Add AI tag model and UI.

Add a database model for storing AI-predicted tags, and add a UI for browsing and searching these tags.

AI tags are generated by the Danbooru Autotagger (https://github.com/danbooru/autotagger). See that
repo for details about the model.

The database schema is `ai_tags (media_asset_id integer, tag_id integer, score smallint)`. This is
designed to be as space-efficient as possible, since in production we have over 300 million
AI-generated tags (6 million images and 50 tags per post). This amounts to over 10GB in size, plus
indexes.

You can search for AI tags using e.g. `ai:scenery`. You can do `ai:scenery -scenery` to find posts
where the scenery tag is potentially missing, or `scenery -ai:scenery` to find posts that are
potentially mistagged (or more likely where the AI missed the tag).

You can browse AI tags at https://danbooru.donmai.us/ai_tags. On this page you can filter by
confidence level. You can also search unposted media assets by AI tag.

To generate tags, use the `autotag` script from the Autotagger repo, something like this:

  docker run --rm -v ~/danbooru/public/data/360x360:/images ghcr.io/danbooru/autotagger ./autotag -c -f /images | gzip > tags.csv.gz

To import tags, use the fix script in script/fixes/. Expect a Danbooru-size dataset to take
hours to days to generate tags, then 20-30 minutes to import.

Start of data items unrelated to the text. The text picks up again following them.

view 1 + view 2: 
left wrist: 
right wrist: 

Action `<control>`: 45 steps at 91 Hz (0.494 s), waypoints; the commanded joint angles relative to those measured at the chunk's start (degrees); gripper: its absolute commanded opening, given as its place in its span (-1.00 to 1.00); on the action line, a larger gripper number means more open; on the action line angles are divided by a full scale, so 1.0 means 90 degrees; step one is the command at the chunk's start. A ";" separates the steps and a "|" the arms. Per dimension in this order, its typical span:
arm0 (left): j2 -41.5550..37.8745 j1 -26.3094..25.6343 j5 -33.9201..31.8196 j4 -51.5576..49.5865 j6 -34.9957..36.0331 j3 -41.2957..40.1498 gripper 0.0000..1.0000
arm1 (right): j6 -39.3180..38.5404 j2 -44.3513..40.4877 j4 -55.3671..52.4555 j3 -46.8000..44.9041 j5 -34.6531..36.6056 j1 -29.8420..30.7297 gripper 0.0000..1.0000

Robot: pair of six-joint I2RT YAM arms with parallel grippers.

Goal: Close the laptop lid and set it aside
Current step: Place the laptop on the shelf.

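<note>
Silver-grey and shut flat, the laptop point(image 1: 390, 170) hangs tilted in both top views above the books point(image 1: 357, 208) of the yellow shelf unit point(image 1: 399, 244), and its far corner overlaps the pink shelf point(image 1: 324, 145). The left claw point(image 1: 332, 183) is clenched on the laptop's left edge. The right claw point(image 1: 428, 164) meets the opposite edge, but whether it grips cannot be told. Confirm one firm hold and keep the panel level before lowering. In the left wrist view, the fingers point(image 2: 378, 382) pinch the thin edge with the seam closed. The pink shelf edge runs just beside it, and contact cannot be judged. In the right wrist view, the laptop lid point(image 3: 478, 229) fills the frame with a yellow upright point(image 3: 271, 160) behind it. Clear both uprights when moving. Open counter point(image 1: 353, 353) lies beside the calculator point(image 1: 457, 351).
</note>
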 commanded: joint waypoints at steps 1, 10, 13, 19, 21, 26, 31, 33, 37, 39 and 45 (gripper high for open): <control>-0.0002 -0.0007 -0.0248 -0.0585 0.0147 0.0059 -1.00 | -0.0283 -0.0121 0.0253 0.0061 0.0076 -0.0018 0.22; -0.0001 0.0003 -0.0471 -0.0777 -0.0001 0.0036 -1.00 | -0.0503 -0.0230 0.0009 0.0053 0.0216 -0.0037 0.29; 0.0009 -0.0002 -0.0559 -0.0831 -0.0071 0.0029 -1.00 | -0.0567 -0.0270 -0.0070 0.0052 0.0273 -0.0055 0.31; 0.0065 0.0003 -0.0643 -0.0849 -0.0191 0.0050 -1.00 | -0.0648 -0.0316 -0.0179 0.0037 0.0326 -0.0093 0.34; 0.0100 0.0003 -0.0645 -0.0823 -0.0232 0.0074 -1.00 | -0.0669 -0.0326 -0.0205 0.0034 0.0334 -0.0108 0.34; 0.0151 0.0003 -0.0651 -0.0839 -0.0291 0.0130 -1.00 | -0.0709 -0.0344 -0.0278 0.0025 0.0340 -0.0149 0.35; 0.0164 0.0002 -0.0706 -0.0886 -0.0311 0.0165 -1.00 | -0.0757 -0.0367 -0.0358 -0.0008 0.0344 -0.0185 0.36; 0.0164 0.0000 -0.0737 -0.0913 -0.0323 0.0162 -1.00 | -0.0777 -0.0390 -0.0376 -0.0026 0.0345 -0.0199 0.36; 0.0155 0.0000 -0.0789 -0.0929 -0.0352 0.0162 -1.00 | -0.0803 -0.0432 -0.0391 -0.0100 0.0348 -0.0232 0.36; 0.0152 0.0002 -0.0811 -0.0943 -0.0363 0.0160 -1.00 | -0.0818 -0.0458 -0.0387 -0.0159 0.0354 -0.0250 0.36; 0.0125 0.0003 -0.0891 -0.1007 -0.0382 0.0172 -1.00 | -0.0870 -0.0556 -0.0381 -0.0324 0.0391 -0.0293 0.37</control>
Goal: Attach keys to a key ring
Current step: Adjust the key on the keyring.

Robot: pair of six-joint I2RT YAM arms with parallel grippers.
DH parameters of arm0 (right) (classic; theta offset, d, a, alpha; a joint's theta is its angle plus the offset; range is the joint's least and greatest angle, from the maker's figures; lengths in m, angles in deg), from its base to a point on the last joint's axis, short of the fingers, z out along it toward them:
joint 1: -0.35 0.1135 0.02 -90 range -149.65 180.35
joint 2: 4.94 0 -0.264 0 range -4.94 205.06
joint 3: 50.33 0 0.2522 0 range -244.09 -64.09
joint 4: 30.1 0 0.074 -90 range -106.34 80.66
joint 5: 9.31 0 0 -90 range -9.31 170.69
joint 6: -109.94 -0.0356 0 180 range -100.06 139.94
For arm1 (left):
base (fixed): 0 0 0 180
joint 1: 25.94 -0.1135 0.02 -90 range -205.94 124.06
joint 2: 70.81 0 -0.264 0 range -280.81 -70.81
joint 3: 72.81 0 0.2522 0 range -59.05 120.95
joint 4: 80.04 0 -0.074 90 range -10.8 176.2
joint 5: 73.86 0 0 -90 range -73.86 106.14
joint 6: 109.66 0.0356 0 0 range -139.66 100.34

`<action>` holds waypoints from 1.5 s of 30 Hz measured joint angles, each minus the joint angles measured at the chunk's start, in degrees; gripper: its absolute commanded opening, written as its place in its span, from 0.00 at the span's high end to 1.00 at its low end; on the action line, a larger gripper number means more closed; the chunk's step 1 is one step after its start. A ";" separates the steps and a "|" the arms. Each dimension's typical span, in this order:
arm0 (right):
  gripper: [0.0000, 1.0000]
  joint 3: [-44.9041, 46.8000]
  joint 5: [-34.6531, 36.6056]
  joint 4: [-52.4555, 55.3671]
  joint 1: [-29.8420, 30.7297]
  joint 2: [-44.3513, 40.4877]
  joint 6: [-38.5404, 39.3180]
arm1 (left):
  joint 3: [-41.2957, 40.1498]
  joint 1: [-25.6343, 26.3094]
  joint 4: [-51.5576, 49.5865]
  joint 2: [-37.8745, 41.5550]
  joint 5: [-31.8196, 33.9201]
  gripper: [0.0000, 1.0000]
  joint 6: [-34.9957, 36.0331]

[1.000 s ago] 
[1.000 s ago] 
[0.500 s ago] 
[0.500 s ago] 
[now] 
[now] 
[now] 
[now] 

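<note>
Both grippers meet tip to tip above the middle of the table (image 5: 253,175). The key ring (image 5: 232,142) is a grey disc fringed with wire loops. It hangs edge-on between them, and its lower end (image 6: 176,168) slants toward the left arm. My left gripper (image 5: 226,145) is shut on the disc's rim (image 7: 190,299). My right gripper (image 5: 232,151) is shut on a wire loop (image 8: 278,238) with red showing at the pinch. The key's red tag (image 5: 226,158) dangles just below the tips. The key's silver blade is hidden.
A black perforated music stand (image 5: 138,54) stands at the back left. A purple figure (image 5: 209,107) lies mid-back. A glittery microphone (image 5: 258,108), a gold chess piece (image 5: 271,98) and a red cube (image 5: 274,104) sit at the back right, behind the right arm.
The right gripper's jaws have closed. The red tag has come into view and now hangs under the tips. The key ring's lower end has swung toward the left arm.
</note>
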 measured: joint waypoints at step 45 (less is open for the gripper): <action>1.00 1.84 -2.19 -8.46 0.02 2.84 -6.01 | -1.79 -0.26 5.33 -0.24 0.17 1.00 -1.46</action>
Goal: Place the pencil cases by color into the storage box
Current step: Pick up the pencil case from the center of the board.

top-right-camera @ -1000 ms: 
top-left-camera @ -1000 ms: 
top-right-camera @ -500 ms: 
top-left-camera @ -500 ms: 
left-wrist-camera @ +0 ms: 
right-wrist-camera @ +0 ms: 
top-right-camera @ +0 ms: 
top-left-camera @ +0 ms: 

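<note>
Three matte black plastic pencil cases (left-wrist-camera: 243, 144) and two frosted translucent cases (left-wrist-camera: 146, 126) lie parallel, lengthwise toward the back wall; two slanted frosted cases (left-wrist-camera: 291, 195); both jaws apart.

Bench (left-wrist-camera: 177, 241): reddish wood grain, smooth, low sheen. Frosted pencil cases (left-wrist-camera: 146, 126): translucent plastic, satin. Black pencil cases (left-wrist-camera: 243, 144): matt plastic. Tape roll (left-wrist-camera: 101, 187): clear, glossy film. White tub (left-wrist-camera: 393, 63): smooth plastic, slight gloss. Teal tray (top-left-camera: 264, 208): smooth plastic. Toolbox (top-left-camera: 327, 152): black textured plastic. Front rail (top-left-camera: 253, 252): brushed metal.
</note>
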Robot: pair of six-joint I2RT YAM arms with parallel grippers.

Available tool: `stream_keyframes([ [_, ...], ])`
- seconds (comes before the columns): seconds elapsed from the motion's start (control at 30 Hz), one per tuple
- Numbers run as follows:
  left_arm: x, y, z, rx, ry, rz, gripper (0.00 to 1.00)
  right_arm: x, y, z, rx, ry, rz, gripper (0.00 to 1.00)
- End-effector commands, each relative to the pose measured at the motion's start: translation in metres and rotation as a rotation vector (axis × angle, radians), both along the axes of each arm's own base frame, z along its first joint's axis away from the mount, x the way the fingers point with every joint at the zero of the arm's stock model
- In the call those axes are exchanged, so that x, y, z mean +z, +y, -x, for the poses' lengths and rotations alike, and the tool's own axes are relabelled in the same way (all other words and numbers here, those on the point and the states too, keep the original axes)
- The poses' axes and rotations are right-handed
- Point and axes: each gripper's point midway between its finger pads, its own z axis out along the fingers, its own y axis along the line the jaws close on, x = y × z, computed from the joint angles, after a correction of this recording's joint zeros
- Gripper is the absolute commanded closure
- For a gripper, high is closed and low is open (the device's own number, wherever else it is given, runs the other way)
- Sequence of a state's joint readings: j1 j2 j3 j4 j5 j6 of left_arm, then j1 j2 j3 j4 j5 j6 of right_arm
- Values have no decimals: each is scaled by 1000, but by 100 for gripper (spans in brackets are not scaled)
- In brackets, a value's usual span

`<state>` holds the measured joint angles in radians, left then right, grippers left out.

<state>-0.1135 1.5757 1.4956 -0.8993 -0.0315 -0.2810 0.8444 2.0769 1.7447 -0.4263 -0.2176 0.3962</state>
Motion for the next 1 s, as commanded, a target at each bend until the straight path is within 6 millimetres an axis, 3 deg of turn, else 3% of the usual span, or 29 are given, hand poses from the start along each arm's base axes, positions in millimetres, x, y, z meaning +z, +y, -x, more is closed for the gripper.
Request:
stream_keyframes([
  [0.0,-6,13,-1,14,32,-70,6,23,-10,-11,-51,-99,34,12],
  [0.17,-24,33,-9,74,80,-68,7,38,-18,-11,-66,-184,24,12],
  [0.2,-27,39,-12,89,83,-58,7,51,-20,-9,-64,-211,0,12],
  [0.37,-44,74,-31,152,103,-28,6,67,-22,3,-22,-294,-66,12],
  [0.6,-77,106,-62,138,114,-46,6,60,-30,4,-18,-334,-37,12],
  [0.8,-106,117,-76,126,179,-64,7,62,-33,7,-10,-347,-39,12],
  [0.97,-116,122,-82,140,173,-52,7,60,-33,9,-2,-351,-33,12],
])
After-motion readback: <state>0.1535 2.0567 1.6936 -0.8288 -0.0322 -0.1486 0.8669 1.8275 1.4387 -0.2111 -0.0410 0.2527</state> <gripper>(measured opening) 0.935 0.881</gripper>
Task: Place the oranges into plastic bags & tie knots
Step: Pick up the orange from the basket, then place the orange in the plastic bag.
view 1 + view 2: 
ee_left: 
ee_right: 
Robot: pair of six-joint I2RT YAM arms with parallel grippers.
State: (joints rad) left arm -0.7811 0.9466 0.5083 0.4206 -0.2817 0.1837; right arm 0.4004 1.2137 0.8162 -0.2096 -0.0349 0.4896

Currently this all has to be done by hand.
This commit is contained in:
evazion
2022-06-24 04:35:29 -05:00
parent ae9495ec7c
commit 1aeb52186e
20 changed files with 247 additions and 3 deletions

View File

@@ -211,6 +211,8 @@ class AutocompleteService
autocomplete_favorite_group(value)
when :search
autocomplete_saved_search_label(value)
when :ai, :unaliased
autocomplete_tag(value)
when *STATIC_METATAGS.keys
autocomplete_static_metatag(metatag, value)
else

View File

@@ -430,7 +430,13 @@ module Searchable
end
if model == Post && params["#{attr}_tags_match"].present?
relation = relation.where(attr => Post.user_tag_match(params["#{attr}_tags_match"], current_user).reorder(nil))
posts = Post.user_tag_match(params["#{attr}_tags_match"], current_user).reorder(nil)
if association.through_reflection?
relation = relation.includes(association.through_reflection.name).where(association.through_reflection.name => { attr => posts })
else
relation = relation.where(attr => posts)
end
end
if params["has_#{attr}"].to_s.truthy? || params["has_#{attr}"].to_s.falsy?

View File

@@ -38,7 +38,7 @@ class PostQueryBuilder
ordpool note comment commentary id rating source status filetype
disapproved parent child search embedded md5 width height mpixels ratio
score upvotes downvotes favcount filesize date age order limit tagcount pixiv_id pixiv
unaliased exif duration random is has
unaliased exif duration random is has ai
] + COUNT_METATAGS + COUNT_METATAG_SYNONYMS + CATEGORY_COUNT_METATAGS
ORDER_METATAGS = %w[
@@ -163,6 +163,8 @@ class PostQueryBuilder
relation.tags_include(value)
when "exif"
relation.exif_matches(value)
when "ai"
relation.ai_tags_include(value)
when "user"
relation.uploader_matches(value)
when "approver"